Thanks for the great information and catalogue images, Darren. That fork is definately a later Raleigh, but I'll run it for now-hard to come by prewar Hercules parts this side of the pond, so will enjoy it as is. Does the chainguard rather than chaincase indicate it was an export rather than domestic model?


----------



## dnc1 (Feb 17, 2022)

jimbo53 said:


> Thanks for the great information and catalogue images, Darren. That fork is definately a later Raleigh, but I'll run it for now-hard to come by prewar Hercules parts this side of the pond, so will enjoy it as is. Does the chainguard rather than chaincase indicate it was an export rather than domestic model?



You're welcome. 
Not sure about whether the chainguard was standard fitment on the export models but it would make sense. Someone will have to come up with an export catalogue I guess.
Your example is definitely sporting a period correct Hercules guard though.
It may explain why so many British bikes of the era that surface on The Cabe seemingly have 'incorrect' chainguards compared to UK catalogues.


----------



## Schwinny (Feb 24, 2022)

_"That fork is definately a later Raleigh, but I'll run it for now-hard to come by prewar Hercules parts this side of the pond, so will enjoy it as is."_

Actually, that might likely be the original fork. It is a budget priced Phillips fork and was probably used by Hercules on some export bikes I guess.
Raleigh used them also and it became a style associated with Raleigh after the wheel products integration of the 50's in England left Raleigh on top and Phillips as an included company under the Raleigh name.
That fork is in the 35' catalog as the #203 R-pattern and in the 39' catalog the same but with an added chrome cup and cap model #204 also.


----------



## dnc1 (Feb 24, 2022)

Raleigh used that design from very early on.
It became "a style associated with Raleigh" from a lot earlier than the 1950's, it's associated with them because they designed it. Which is why Phillips referred to it as the "type R". 
Those items in the 'Phillips' catalogues are basically budget spare parts for people doing home repairs after accidents or upgrading pedals, handlebars etc.etc.
The sort of part that you could have purchased from your "non-official 'Raleigh' dealer" LBS.

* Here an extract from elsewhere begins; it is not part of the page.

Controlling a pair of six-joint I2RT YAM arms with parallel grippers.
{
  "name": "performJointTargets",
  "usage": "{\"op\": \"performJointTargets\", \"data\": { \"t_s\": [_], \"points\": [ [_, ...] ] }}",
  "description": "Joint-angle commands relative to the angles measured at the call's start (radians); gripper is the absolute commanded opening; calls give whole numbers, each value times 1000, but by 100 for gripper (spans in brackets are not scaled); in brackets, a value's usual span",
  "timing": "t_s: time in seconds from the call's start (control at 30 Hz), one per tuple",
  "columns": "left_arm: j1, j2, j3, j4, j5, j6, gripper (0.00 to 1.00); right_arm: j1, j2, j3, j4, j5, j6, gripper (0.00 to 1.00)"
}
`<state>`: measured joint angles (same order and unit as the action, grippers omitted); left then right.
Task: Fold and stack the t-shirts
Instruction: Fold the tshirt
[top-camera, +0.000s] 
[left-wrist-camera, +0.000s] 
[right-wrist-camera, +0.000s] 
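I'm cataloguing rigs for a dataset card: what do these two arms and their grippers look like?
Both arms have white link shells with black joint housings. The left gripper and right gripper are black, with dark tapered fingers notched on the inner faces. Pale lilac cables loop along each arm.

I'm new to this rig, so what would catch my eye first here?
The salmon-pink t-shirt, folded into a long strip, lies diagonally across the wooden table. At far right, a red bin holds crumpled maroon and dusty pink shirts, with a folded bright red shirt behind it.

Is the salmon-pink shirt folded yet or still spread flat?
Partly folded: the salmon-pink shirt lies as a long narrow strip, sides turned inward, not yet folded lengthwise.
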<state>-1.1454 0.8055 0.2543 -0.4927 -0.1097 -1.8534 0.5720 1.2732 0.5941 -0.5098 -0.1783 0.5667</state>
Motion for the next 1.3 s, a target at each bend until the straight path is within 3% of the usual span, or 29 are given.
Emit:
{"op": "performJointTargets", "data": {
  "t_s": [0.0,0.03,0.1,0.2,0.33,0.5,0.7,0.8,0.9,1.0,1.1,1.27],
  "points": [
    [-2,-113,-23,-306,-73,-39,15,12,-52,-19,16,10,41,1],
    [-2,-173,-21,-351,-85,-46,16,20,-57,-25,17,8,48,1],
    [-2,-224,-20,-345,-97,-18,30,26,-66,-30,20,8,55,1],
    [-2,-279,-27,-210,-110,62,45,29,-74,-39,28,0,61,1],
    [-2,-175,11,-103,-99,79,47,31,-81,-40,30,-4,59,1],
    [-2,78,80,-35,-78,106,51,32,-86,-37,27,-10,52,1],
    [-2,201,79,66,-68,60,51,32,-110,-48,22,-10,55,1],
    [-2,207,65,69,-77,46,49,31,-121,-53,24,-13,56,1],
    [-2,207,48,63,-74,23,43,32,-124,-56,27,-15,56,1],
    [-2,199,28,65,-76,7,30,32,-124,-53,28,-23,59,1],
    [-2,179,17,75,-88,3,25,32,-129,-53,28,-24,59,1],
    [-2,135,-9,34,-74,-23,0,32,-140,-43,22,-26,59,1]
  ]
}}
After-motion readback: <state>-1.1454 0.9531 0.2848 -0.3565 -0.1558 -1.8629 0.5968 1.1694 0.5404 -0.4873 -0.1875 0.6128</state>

T. I. acquired 'Phillips' around 1920, 'Hercules' in 1946, and finally 'Raleigh' in 1960.
I can't imagine that 'Raleigh' would have been too happy with Hercules using their iconic design in 1939,  even if it was only for export models.

Here it is on a mates circa 1900 Raleigh 'Road Racer' that I admired and photographed in August 2021.....


----------



## SirMike1983 (Feb 24, 2022)

What is the threading on the steerer tube and headset? I would think a later Raleigh would be 26tpi proprietary and the aftermarket Phillips "R Type" would be 24tpi.


----------



## Schwinny (Feb 24, 2022)

I've been pouring over all the VCC stuff from a to z. 
I think my next bike might be an old English one also. Bike companies, parts companies... there are so many cross references between companies and suppliers it is quite a jumble. Phillips was in parts early on also.
Patent laws aren't forever its true. The fork is there in the catalogs to see. Its in the lower cost line-up. Those Export Chainguards in different configurations also. That fork is on other non-Raleigh bikes that are pre-consolidation also, and many after.
Going through the Armstrong histories and partnerships, they were compared to Hercules from many angles. Frame builders building bikes with sourced parts. Hercules was doing it on a massive export scale and Armstrong a couple dozen at a time. I read Hercules sold way more bikes outside the country than in, by far. Something about the politics of sales partnerships gave Hercules a big advantage outside the country.
All these parts companies were right there in B-ham with buyers coming from around the block. No shipping or delivery charges on received parts is a cheaper bike.
I looked up the cost of mine in todays money and it would be around 350 pounds today. So about $500 U.S. Theres no way to get a bike of this quality today for $500. Their competitors were a pound higher. It must have been tooth and nail to sell a bike in England back then, there were so many makes available. All made local if that's what you wanted and all would take terms.
The good old days.


----------



## dnc1 (Feb 24, 2022)

SirMike1983 said:


> What is the threading on the steerer tube and headset? I would think a later Raleigh would be 26tpi proprietary and the aftermarket Phillips "R Type" would be 24tpi.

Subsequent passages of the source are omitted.